最近、ジュリエットからの手紙を再見して、やっぱり好きだなぁと繰り返し見ているんですが、そろそろ別の作品も開拓したほうがいいのかな、とU-nextで物色していたんです。
それでアン・ハサウェイの「ワン・デイ23年のラブストーリー」を見つけて。
なんの予備知識なく見始めたんです。
題名からして二人のラブストーリーだと最初から分かっているんですが、いかんせんあらすじ通りの友達のまますれ違いつつ23年。長かった。
ある程度見て、映画終盤に入ると、〇のフラグが立ったなって、なんとく推測できたんです。
が、それが誰に立っているかは分からなかったんだけど、まさかね、あのタイミングで。
そのシーンって、映画冒頭の導入シーンだったですよ。そこから過去に戻って二人の話しが始まるって展開ですが、始まりから終わり寸前だったとはね、思いもしませんでした。
ちょっと、「友達でいよう」もベッドイン寸前までいった二人の間に、それはないんじゃない?って感じでしたし、何か人生に大きな不幸に見舞われたとき、男のほうはとくにヒロインにそばにいてほしくてしきりに来てくれて来てくれてって、恋人がいるのにヒロインを必要としている。
それなのにベストフレンドという枠に収めておこうとする。卑怯。
ヒロインのほうは確実に男のことを、男として好きなのに、そばにいられる理由が友達でありつづけることだと線を引かれてしまっている。

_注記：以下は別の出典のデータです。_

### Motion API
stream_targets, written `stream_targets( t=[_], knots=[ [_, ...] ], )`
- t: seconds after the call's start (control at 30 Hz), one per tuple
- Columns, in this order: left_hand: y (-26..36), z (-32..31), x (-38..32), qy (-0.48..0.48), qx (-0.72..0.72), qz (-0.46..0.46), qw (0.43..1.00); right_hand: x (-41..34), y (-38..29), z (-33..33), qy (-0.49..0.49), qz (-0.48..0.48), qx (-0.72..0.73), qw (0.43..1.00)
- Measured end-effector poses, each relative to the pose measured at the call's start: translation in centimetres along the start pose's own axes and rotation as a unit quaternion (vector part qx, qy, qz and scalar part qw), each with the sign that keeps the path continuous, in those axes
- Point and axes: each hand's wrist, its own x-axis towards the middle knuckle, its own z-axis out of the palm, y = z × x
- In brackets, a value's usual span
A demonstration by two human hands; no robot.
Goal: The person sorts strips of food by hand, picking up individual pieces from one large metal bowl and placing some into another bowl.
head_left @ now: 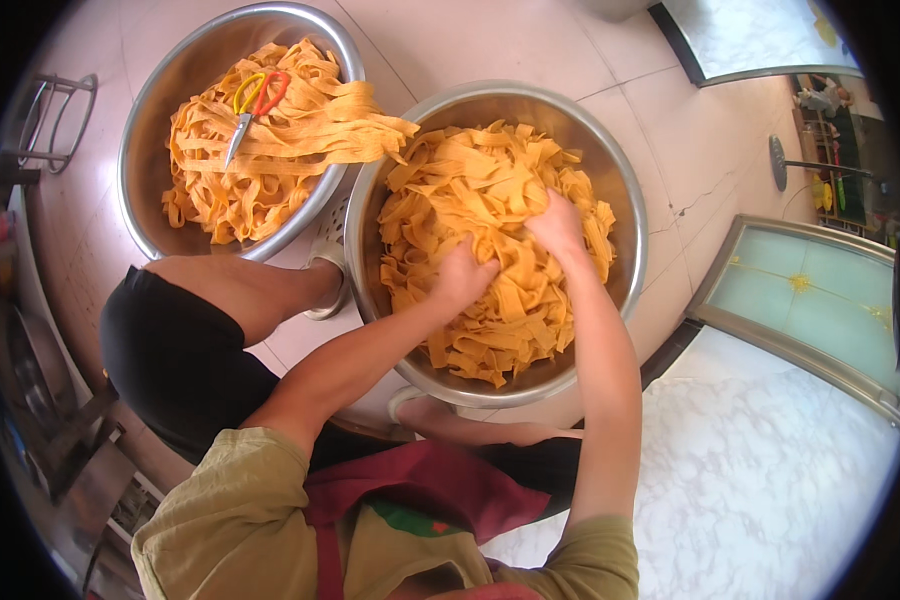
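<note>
Both my hands are in a heap of flat yellow-orange food strips (487, 169), which look like tofu skin or wide noodles. A round stainless-steel basin (634, 202) on the floor holds them. My left hand (466, 276) grips strips near the middle of the heap, its thumb apart and its fingertips buried. Farther right, my right hand (559, 223) is closed on more strips, with its fingers mostly hidden. A second steel basin (141, 172) to the left holds longer strips (232, 191), a bundle of which hangs over its rim. Scissors (249, 112) with yellow and red handles lie on that heap.
My knees and shoes straddle the near basin on the tiled floor (622, 52). A glass-panelled frame (802, 292) and a marbled white surface (750, 457) are at right. A metal rack (60, 120) stands at far left.
</note>
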Motion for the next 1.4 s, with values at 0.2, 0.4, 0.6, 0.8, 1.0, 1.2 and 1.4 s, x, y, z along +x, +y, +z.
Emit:
stream_targets(
  t=[0.2, 0.4, 0.6, 0.8, 1.0, 1.2, 1.4],
  knots=[
    [10.1, -1.9, -6.2, -0.021, -0.073, 0.168, 0.983, -6.3, -0.1, -8.5, 0.112, -0.060, 0.097, 0.987],
    [7.7, -4.5, -4.4, 0.009, 0.183, 0.217, 0.959, -10.8, 1.1, -11.1, 0.086, -0.113, 0.171, 0.975],
    [3.8, -4.3, -6.5, -0.017, 0.179, 0.218, 0.959, -15.4, 5.5, -5.0, 0.102, -0.055, -0.056, 0.992],
    [0.9, -3.0, -8.1, -0.028, 0.126, 0.334, 0.934, -20.2, 5.1, -4.6, 0.148, -0.082, -0.268, 0.948],
    [-1.1, -2.4, -10.5, -0.160, 0.367, 0.476, 0.783, -19.8, 0.1, -2.6, 0.091, -0.109, -0.186, 0.972],
    [-0.4, -4.4, -7.6, -0.159, 0.187, 0.290, 0.925, -18.6, 1.8, -2.0, -0.034, -0.147, -0.225, 0.963],
    [-0.4, -5.2, -4.8, 0.013, 0.239, 0.269, 0.933, -19.9, 6.5, -3.1, 0.054, -0.186, -0.267, 0.944]
  ],
)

その関係の危うさを察知しているし、それでも耐えていた。
互いに愛する人なのに、それぞれ別の人と付き合ったり、男のほうは結婚したり離婚したり。
男のほうの離婚劇は、妻の心変わりだったようだけど、そもそも妻側からしたら男の女遍歴の多さに加えて、過去のベッドイン相手の結婚式に参列させられるという苦行もあって、そもそもよく結婚しようと思えたなと思うレベルだったのだけど、出来婚だから子供のためでもあった。
結局、離婚。
離婚後は男は荒れに荒れていたという。
そのシーンは7月15日の一日のみを切り取った映画のため映されていない。
だから、それを慰めるためだったというヒロインと男が友達の一線を越えたシーンもない。けど、台詞で越えていたことを知らせてくる。
元妻のことは崇拝しているとまで言ったのに、ヒロインに対してはベストフレンドで通す。
一貫して、女性として愛しているという台詞もなく、人生に必要な人はただ一人だけだったことだけは確実なのに、それが恋愛だったのか人としてだったのかよく分からなくなってくる。
ただ恋愛ゲームがしたかったなら、男にとってヒロインでは不適格だったのかもしれず。
一方で人生最後のパートナーなら、ヒロイン以外いなかった。
若い段階で、後者を選び取る勇気がなかったのかもしれない。
最後の最後でのシーンは、男の「こうすれば良かった」という妄想なのか。
友達という言葉で括って、それでいて手放さないでそばにいてほしいと願い、自分は好きなように恋愛ゲームをして、デキ婚までして、その間、明らかに友達の関係ではない距離感で必要としている素振りを見せる。
男のパートナーだったら嫌がる距離感。
二人の恋路を応援するものにとっては、歯がゆい距離感。
総じて、男のほうがチキンでどうにもならん。
視点を変えると感想はまるで違うのだろうなと思う。
これを見ていて思い出したのは、「あと一センチの恋」だけど、あれはなんだかんだでハッピーエンドだった。
あれもすごい長い年月すれ違ってしまったけど。
男側がちょっと性格の悪い女と結婚しようとして、ヒロインが式でアレなことして結果として駄目になった。
本当はヒロインのことを愛しているのにその正反対の性格で、マウント気質の威張り女を選んでいる時点でヒーローのことも好きになれなかった。
ヒロイン視点で見るから、その結婚やめて!って気持ちになるけど、マウント女側に立てば、ヒロインの行動は確実に非常識だし敵。
どれも最初の始まりで大きなすれ違いが起きてしまっていたんだよね…。
ワン・デイのほうは男が真人間になるためのプロセス
一センチの恋はヒロインが挫折から恋と夢を叶えるまでのプロセス
同じ友情すれ違いラブでも余韻はまるで違う。
ワン・デイのほうは正直、〇のフラグが立った時点で見なきゃよかったと思った。
ここまで散々長いすれ違い見せられて、これから二人で幸せになれるのかっていう段だったのに。